Gene Colan.

Pasa el tiempo y como es natural nos vamos quedando poco a poco sin los grandes maestros del cómic. Ayer le llegó el momento a Gene Colan, un grande de verdad, un talento único que dejó su sello en cientos de tebeos de guerra, misterio y terror, antes de trabajar en Marvel, con personajes como Daredevil, Iron Man, Doctor Extraño o Capitán América. Y en Tomb of Dracula, claro, quizás su mejor trabajo, junto a Marv Wolfman. Colan no se parecía a nadie. Su estilo, elegantísimo, era único.Tenía unos lápices increíbles, acabadísimos, con los que ya daba volúmenes y sombras. Sólo Tom Palmer les supo hacer justicia. Las figuras de Colan vibraban, fluían con movimientos acuáticos, en encuadres imposibles.
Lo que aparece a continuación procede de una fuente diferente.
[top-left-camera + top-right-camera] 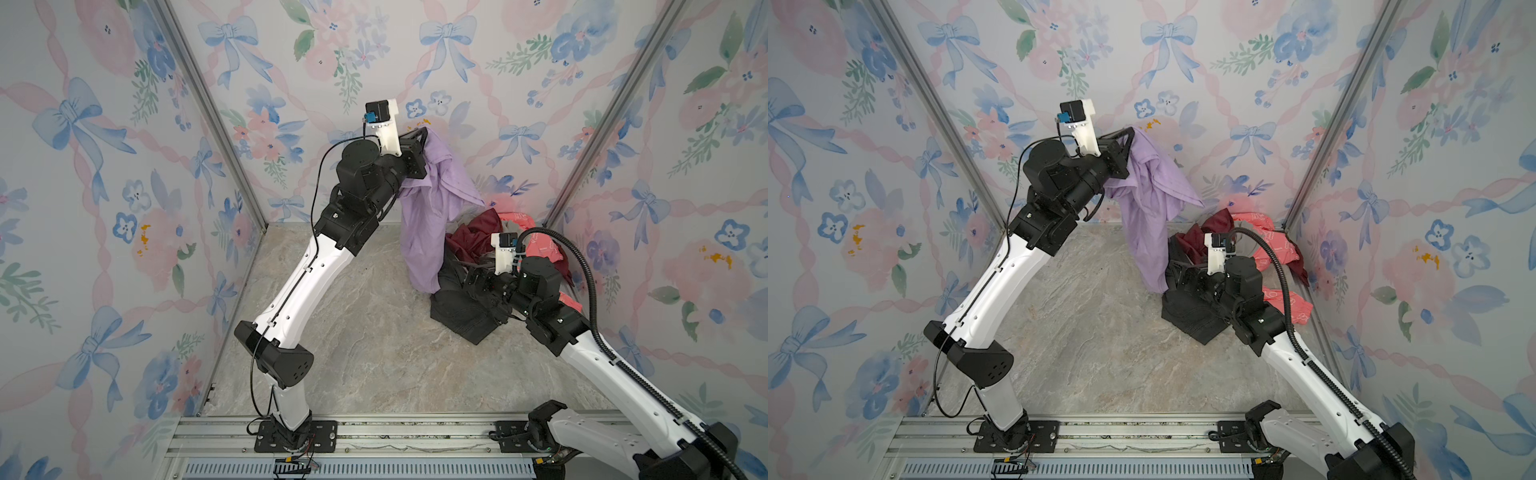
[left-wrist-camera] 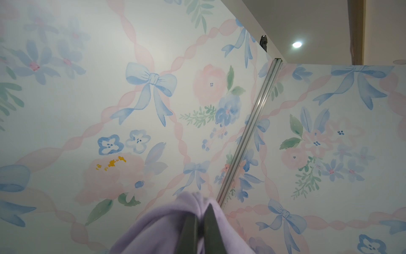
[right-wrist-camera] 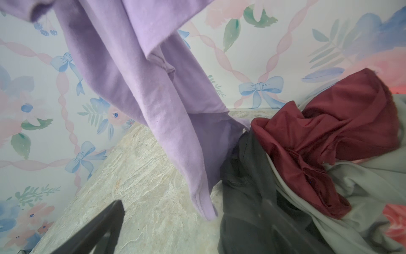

Fue sin duda uno de los artistas con más clase que Marvel tuvo la suerte de tener en sus series en los sesenta y setenta. Sus últimos años los pasó en el ostracismo, dibujando commisions únicamente. Lo último que recuerdo de él fue una historia corta para Daredevil, pero su último trabajo regular debe de ser de hace años.

Sus últimos días, sus últimos años, en realidad, fueron muy duros. Mucho. Y el vacío que nos deja y la necesidad de recordar su genio y su trabajo no puede impedir que denunciemos el olvido absoluto al que fue sometido, como si nunca hubiera hecho nada en su vida. Gene Colan, en su larga enfermedad, pasó por duros problemas económicos porque, como sabéis, la sanidad en EE UU es de pago. Gene Colan, el hombre que cocreando a Blade hizo ganar millones de dólares a Marvel con sus tres películas, se veía obligado a pedir el apoyo de amigos y fans que montando eventos benéficos y comprándole cómics firmados y commisions fueron sufragando los gastos hospitalarios mientras Marvel, como siempre, miró hacia otro lado. Así que hoy no me habléis de industria, no me vengáis con su papel imprescindible para sostener el cómic y demás. Porque la industria se cimenta en esto, en chupar el trabajo y la sangre de los que tienen el talento, llámese Marvel allí o Bruguera acá. De aprovecharse de gente como Colan que, si querían dibujar, no tenían más opción que plegarse a lo que había. Fue feliz dibujando, pese a todo. Hizo cómics maravillosos. Vivió una vida larga y provechosa. Yo no he llorado hoy por él. Lloré, de rabia, hace un par de meses, cuando una persona muy cercana a él, el que organizaba las subastas de material para pagar su cuidado, anunció que ya no podía seguir firmando tebeos para los fans porque estaba demasiado débil. Hasta el último aliento.

Gene Colan, maestro, descansa, que te lo has ganado. La historia te dará lo que la industria te ha negado en vida.